Merge pull request #98 from PecanProject/infotroph-gsoc-25

dlebauer · web-flow · commit 6122cbc13ea0 · 2025-03-04T14:37:50.000-07:00
diff --git a/src/pages/gsoc_ideas.mdx b/src/pages/gsoc_ideas.mdx
@@ -82,32 +82,46 @@ Medium
 ---
 ### 3. Database and Data Improvements{#db}
 
-PEcAn relies on the BETYdb database to store trait and yield data as well as model provenance information. This project aims to separate trait data from provenance tracking, and ensure that PEcAn is able to run without the  server currently required to run the Postgres database used by BETYdb. The goal is to make PEcAn workflows easier to test, deploy, and use while also making data more accessible.
+PEcAn relies on the BETYdb database to store trait and yield data as well as model provenance information. This project aims to separate trait data from provenance tracking, ensure that PEcAn is able to run without the server currently required to run the Postgres database used by BETYdb, and enable flexible data sharing in place of a server-reliant sync mechanism. The goal is to make PEcAn workflows easier to test, deploy, and use while also making data more accessible.
 
 
 **Potential Directions**
 
-- **Minimal BETYdb Database:** Create a simplified version of BETYdb for demonstrations and Integration tests.
-- **Non-Database Setup:** Enable workflows that do not require PostgreSQL or a web front-end.
+- **Minimal BETYdb Database:** Create a simplified version of BETYdb for demonstrations and Integration tests, which might include:
+   - Review the provenance information we currently log, identify components that no longer need to be tracked or that should be temporary rather than permanent records, and build tools to clean unneeded records from the database.
+   - Design and create a freestanding version of the trait data, including choosing the format and distribution method, implementing whatever pipelines are needed to move the data over, and documenting how to use and update the result.
+   - Review the information we currently log, identify components that no longer need to be tracked or that should be temporary rather than permanent, and build tools to clean unneeded/expired records from the database.
+
+- **Non-Database Setup:** Enable workflows that do not require PostgreSQL or a web front-end, potentially including:
+   - Identify PEcAn modules that are still DB-dependent and refactor them to allow freestanding use
+   - Implement mechanisms for decoupling the DB from the model pipelines in time and space while still tracking provenance. Perhaps this could involve separate prep/execution/post-logging phases, but we encourage your creative suggestions.
+   - Create tools that maximize interoperability with data from other sources, including from external databases or the user's own observations.
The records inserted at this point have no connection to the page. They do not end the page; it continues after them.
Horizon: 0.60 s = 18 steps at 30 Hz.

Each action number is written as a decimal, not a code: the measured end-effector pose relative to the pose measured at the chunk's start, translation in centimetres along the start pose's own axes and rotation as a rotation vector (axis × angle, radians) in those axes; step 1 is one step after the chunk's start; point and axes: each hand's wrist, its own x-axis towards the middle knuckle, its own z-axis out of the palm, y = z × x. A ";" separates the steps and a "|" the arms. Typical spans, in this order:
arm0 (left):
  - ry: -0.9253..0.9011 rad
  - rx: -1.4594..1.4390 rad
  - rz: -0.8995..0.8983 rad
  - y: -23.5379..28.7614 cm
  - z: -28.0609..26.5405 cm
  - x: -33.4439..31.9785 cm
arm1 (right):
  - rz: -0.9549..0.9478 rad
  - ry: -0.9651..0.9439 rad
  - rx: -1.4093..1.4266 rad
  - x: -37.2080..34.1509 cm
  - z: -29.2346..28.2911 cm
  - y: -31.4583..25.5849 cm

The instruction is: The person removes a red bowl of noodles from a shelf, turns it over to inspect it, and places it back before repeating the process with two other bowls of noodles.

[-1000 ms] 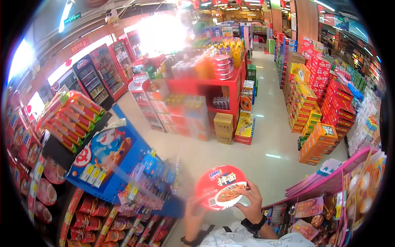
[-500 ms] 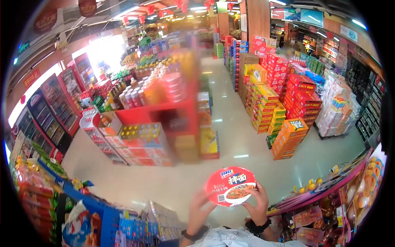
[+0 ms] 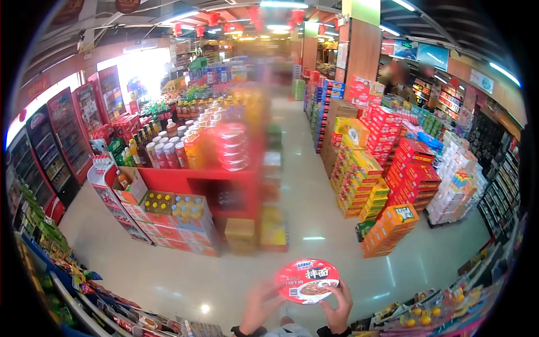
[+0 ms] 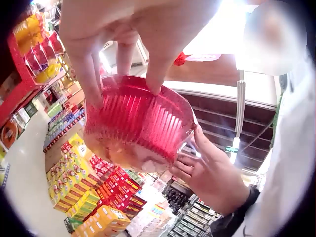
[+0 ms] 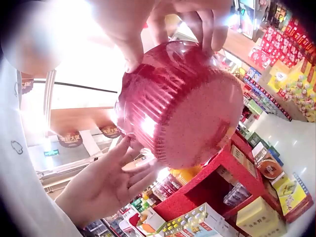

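Note:
A red instant noodle bowl (image 3: 306,275), its lid printed with a picture of noodles, is held in front of the body at the bottom of the head view. My left hand (image 3: 261,308) grips its left side, blurred here. On the other side my right hand (image 3: 338,308) pinches the rim, with the thumb below and fingers over the lid's edge. From the left wrist view, the ribbed red wall of the bowl (image 4: 140,118) shows between both hands. The right wrist view looks up at the bowl's base (image 5: 202,118).
Ahead stands a red display counter (image 3: 230,185) loaded with bottles. Stacked cartons (image 3: 353,180) line the aisle (image 3: 303,208) on the right. Drinks fridges (image 3: 53,151) stand at far left. Shelves of packets (image 3: 432,314) border the near right, and more shelving (image 3: 101,292) the near left.
The head view has swung rightward and the blue display at the left has moved out toward the edge. Both hands still hold the noodle bowl, now lower in view, its lid tilted flatter.

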 end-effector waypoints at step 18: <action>0.297 0.194 0.059 -0.7 -4.3 27.1 | -0.162 -0.218 0.223 31.1 14.2 10.6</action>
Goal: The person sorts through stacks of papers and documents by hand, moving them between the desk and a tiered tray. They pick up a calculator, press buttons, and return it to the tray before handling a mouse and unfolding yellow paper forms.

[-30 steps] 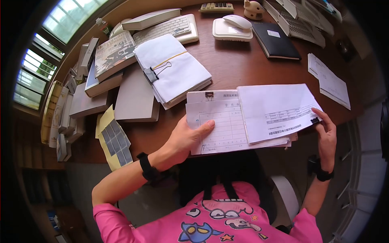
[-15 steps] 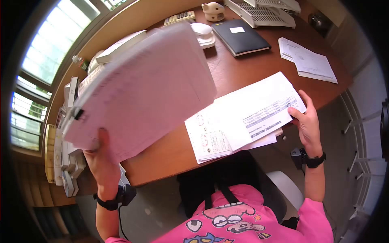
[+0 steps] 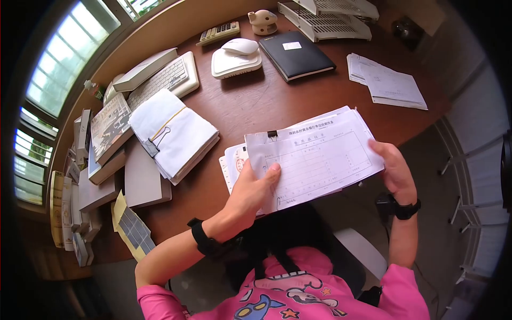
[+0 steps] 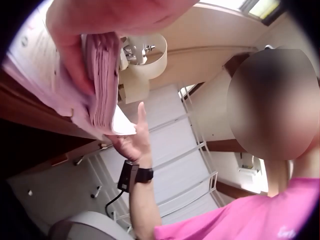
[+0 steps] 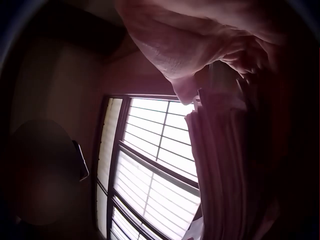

+   - Identify functionality from the "BETYdb network" sync system that is out of date and replace or remove it as needed.
 
 **Expected outcomes**:
 
 A successful project would complete a subset of the following tasks:
 - A lightweight, distributable demo Postgres database.
+- A distributable dataset of the existing trait and yield records in a maximally reusable format (i.e. maybe _not_ Postgres)
 - A workflow that is independent of the Postgres database.
 
+**Skills Required**:
 
+- Familiarity with database concepts required
+- Postgres experience helpful (and required if proposing DB cleanup tasks)
+- R experience helpful (and required if proposing PEcAn code changes)
 
 **Contact person:**
 
 Chris Black (@infotroph)
 
 **Duration:**
 
-Suitable fora Medium (175hr) or Large (350 hr) project.
+Suitable for a Medium (175hr) or Large (350 hr) project.
 
 **Difficulty:**
-Medium, Large
+
+Intermediate to hard
 
 
 ---